But what we know is as we get more practice on these things and we do more, we seem to drive efficiencies pretty quickly into the programs and far surpass our original expectations going in. At least that's been my history with this industry and with this organization. So I think, again, you'll see sort of steady incremental improvements on the three-mile, probably significant improvements on the four-mile, which, as we've talked about, this four-mile program is really contemplated early on to replace two-mile wells. But if we're able to see sort of consistent delivery and uplift, you could see us start to replat some of these three miles to take advantage of the four-mile uplift as well.
Neal Dingmann (Managing Director of Energy Research)
I like that upside, and then just a question on M&A. Have a sense of it, I think you all have certainly ample inventory, but with that said, pristine balance sheet. I mean, again, I guess my question is, what does the M&A landscape sort of look like to you today, and how actively do you think you all could be out there doing something?
Danny Brown (CEO)
To your point, Neal, I think we think we've got a great inventory set here, far better than what we often feel like we get credit for. And so I'm happy with the inventory position. And like I've said, it's not just about we do think there's advantages to scale in this industry, but at the end of the day, the size has to make you better, not just bigger. And you've seen us be, I'd say, patient, and we've picked our spots on where we have decided to do M&A. And I think you'll see us continue to do that. And if we see a way that we think delivers true shareholder value through an M&A transaction, that's something obviously we'll evaluate because that's what we want to do, is deliver value to shareholders, but it has to do that at the end of the day.

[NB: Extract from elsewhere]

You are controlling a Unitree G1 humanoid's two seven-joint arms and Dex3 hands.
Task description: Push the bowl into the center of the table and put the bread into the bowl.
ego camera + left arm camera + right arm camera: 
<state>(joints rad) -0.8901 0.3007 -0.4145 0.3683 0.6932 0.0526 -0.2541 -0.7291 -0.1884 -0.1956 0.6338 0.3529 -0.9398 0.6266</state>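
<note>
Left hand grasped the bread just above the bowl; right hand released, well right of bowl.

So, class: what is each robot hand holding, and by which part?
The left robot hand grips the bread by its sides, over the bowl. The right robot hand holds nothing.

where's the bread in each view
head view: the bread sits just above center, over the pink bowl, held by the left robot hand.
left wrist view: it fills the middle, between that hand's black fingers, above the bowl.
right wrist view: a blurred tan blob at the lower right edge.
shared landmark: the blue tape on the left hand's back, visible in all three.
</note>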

So I think you'll continue to see us be patient, and if we do something, we'll recognize that it has to be something that delivers full cycle value.

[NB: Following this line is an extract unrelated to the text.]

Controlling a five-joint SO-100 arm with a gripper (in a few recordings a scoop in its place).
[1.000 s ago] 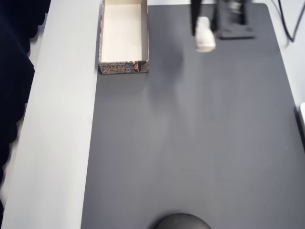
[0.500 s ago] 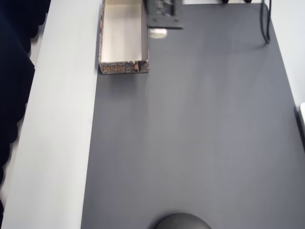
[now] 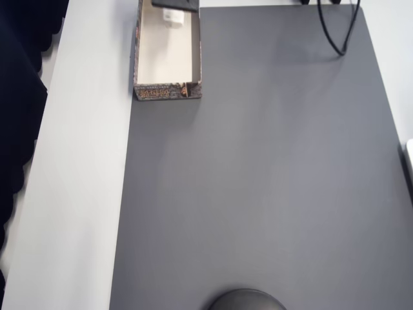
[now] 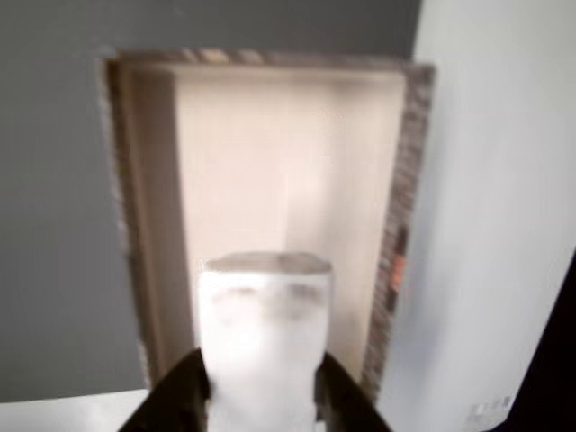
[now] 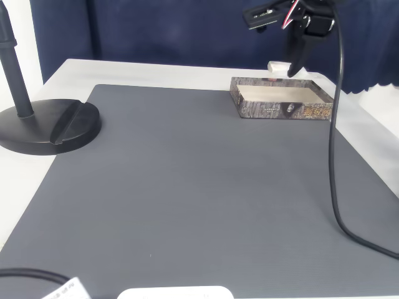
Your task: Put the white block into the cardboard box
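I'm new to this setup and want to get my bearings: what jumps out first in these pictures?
The small flat white block, pinched between the black gripper's fingers, hangs above the long shallow cardboard box with its cream inside, at the far edge of the dark grey mat. In the fixed view, a round black stand base sits at the mat's left side.

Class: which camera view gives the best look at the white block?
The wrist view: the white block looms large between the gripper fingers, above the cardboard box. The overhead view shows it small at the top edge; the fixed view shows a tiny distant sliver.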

Neal Dingmann (Managing Director of Energy Research)
That makes sense. Thank you so much.
Danny Brown (CEO)
Thanks, Neil.
Operator (participant)
Your next question is from Oliver Huang from TPH. Please go ahead.
Oliver Huang (Director of E&P Research)
Good morning, all, and thanks for taking the questions. Just wanted to kind of start out on gas and NGL realizations. I know in the prepared remarks, you kind of alluded to a fixed component there, and I see that you all have underwritten $3.50 in your outlook. Just thinking, if we're seeing some sort of upside to gas prices towards $4 in 2026 or an improvement in the AECO market, is there any sort of rule of thumb or sensitivity in terms of what sort of uplift we might see for your cash flow streams?
Darrin Henke (COO)
Yeah, I mean, I think that's a great question. You're spot on. As the price starts to tick up, you'll continue to see us tick up. I think the thing to watch for is what's happening with NGL prices at the same time because you've seen that impact as well because we're allocating it to both gas and NGL. But you're definitely right. As gas prices go up, we will be scaling incrementally to capture that value.

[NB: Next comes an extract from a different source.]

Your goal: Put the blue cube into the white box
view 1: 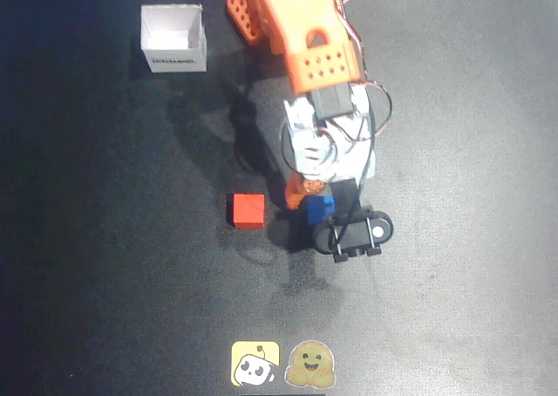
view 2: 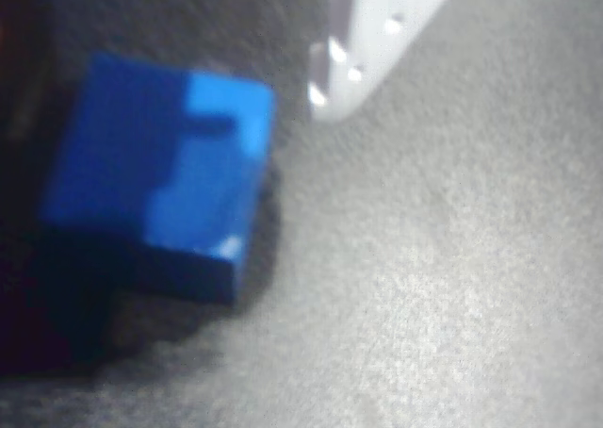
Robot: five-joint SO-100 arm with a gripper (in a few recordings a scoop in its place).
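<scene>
The blue cube (view 1: 321, 209) rests on the dark table just under the arm's tip, a short way right of the red cube (view 1: 248, 210). My gripper (view 1: 316, 200) hangs right over it. In the wrist view the blue cube (view 2: 160, 178) looms large at the left, blurred, and a white finger (view 2: 363, 41) stands to its upper right with a visible gap of table between them. The other side of the cube lies in dark shadow. The jaws look open around the cube. The white box (view 1: 173, 38) stands upright at the far upper left, well away from the gripper.
The orange arm (view 1: 301, 38) reaches down from the top centre. A black wrist-mounted part (view 1: 353, 232) sits beside the cube. Two stickers (view 1: 279, 364) lie at the table's bottom edge. The dark table (view 1: 105, 239) spreads wide to the left and right.
</scene>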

Oliver Huang (Director of E&P Research)
Okay. Makes sense. And maybe just on the non-ops side, I know there isn't always great line of sight to when the activity shows up, but just kind of given how it's being flagged with the decent magnitude out of the Williston, any sort of color you're able to speak to on who the primary operators that we should be aware of for this year, if there's any specific part of the basin the activity is likely to be concentrated in, or if it takes a roughly similar mix versus what we've kind of seen from your operated portfolio?
Michael Lou (Chief Strategy and Commercial Officer)
Hey, Oliver, this is Michael. Good question on the non-ops side. We're seeing a good mix of operators really across the basin, so you can kind of look at basin activity as a whole, and our non-op program is probably a proxy for that. Overall, activity continues to be in the core kind of part of the basin overall. So we're still seeing quite a bit of that activity in very good parts of the basin. I think it's very similar returns to our operated program. So I don't think you'll see any kind of diminishment of returns or anything like that that we're expecting across the program. So really good returns on both the operated side and the non-operated side. So we're excited about the program. We're seeing activity from a bunch of other operators. We think we can learn from them as well.
So we'll be continuing to watch data to make sure that there's a lot of people testing different things across the basin. Not as many people talk about them because they're in some bigger companies, but we'll be watching it closely and making sure that we continue to improve our operations on that front as well.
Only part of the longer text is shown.